RNA sequencing holds great promise to improve the diagnostic of hematological malignancies, because this technique enables to detect fusion transcripts, to look for somatic mutations in oncogenes, and to capture transcriptomic signatures of nosological entities. However, the analytical performances of targeted RNA sequencing have not been extensively described in diagnostic samples.
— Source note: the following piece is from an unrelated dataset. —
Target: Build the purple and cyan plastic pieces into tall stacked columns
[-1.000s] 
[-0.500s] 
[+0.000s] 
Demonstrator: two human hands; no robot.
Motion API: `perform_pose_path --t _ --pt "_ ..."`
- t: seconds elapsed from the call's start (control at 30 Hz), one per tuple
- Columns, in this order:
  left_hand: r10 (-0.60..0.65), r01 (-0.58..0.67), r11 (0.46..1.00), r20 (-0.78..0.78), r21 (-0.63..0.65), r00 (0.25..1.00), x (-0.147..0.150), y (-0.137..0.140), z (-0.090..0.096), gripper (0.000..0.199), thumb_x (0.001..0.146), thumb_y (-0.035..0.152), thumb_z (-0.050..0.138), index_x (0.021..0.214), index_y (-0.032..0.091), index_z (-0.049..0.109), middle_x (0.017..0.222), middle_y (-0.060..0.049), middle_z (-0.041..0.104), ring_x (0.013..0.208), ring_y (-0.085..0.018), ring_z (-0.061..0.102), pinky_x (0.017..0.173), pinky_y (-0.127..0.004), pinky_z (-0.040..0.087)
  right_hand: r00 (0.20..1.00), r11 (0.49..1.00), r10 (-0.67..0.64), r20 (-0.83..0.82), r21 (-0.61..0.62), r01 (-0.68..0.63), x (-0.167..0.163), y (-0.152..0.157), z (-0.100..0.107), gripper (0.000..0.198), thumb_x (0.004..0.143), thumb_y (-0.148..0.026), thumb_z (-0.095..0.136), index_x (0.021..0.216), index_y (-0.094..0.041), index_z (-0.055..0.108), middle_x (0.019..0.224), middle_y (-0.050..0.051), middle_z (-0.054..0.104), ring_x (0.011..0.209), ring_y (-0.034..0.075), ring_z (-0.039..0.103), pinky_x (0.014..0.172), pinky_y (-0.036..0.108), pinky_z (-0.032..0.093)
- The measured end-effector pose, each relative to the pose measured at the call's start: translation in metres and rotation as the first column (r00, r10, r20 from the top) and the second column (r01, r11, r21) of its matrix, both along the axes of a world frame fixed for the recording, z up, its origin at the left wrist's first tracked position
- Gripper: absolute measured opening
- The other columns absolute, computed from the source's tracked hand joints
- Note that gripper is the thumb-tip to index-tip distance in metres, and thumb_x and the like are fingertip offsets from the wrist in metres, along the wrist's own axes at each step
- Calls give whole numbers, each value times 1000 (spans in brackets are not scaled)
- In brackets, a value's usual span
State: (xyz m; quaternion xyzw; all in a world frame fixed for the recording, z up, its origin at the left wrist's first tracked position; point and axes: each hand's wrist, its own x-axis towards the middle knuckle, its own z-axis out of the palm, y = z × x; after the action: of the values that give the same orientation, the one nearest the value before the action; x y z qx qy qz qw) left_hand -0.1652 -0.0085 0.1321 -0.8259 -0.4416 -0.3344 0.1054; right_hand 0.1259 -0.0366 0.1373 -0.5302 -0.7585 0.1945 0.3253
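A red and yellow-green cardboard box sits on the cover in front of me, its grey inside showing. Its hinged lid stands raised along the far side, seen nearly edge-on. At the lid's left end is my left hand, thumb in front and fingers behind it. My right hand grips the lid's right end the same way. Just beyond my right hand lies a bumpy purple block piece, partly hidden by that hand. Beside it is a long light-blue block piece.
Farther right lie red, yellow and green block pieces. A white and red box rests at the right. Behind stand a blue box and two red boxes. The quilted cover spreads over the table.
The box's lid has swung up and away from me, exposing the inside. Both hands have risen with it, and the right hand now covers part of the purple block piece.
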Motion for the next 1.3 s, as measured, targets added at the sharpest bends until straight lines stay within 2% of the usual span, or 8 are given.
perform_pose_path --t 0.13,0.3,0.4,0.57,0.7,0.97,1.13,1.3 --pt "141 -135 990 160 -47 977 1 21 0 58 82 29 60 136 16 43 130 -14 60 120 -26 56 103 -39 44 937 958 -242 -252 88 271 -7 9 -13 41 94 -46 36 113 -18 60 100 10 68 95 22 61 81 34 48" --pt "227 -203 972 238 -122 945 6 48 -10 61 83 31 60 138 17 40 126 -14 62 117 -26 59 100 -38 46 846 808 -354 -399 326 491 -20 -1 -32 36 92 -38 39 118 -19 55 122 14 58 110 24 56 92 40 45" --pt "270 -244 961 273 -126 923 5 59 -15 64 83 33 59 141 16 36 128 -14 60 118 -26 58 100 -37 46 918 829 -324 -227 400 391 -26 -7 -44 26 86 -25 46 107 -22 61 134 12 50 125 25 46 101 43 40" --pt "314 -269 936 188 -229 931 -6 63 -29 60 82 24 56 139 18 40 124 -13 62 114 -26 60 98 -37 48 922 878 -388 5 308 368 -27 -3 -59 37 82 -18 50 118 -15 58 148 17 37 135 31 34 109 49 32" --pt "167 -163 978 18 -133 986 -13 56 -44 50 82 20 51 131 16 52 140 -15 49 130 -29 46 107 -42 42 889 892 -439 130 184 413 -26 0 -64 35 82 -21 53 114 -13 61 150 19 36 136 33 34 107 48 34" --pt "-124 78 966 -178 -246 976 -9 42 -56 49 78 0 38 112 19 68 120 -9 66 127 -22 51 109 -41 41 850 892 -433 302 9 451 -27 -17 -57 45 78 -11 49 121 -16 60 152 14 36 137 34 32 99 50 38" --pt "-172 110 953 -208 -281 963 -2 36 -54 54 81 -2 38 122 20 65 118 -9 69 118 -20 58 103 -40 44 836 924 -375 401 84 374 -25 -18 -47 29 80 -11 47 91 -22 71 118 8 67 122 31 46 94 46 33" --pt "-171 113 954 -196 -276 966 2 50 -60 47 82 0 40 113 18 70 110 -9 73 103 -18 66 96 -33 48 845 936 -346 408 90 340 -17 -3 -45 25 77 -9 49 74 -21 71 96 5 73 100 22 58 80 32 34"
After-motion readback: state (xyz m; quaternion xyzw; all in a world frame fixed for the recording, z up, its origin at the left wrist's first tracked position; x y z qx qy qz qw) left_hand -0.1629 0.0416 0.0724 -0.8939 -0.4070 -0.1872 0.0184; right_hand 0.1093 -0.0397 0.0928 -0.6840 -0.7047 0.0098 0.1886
Using a targeted panel of 1385 cancer-related genes in a series of 100 diagnosis samples and 8 controls, researchers at Hôpital Lyon Sud detected all the already known fusion transcripts and also discovered unknown and/or unsuspected fusion transcripts in 12 samples. Regarding the analysis of transcriptomic profiles, the researchers show that targeted RNA sequencing is performant to discriminate acute lymphoblastic leukemia entities driven by different oncogenic translocations. Additionally, they show that 86% of the mutations identified at the DNA level are also detectable at the messenger RNA (mRNA) level, except for nonsense mutations that are subjected to mRNA decay. The researchers conclude that targeted RNA sequencing might improve the diagnosis of hematological malignancies. Standardization of the preanalytical steps and further refinements of the panel design and of the bioinformatical pipelines will be an important step towards its use in standard diagnostic procedures.
Description of the 3 new fusion transcripts discovered in this cohort
Schematic representation of the 3 new fusion transcripts identified by targeted RNA-seq: FUS-FEV from t(2;16) (A), EEA1-PDGFRB from t(5;12) (B), evolution of the eosinophil count of the platelet with the EEA1-PDGFRB fusion transcript under imatinib treatment (C), and VWC2-IKZF1 (D). For each fusion, transcript is provided a schematic representation of the translocation at the genomic level, a graphical representation of the coverage depth in the targeted RNA-seq, and a schematic representation of the protein fusion. RNA-seq = RNA sequencing.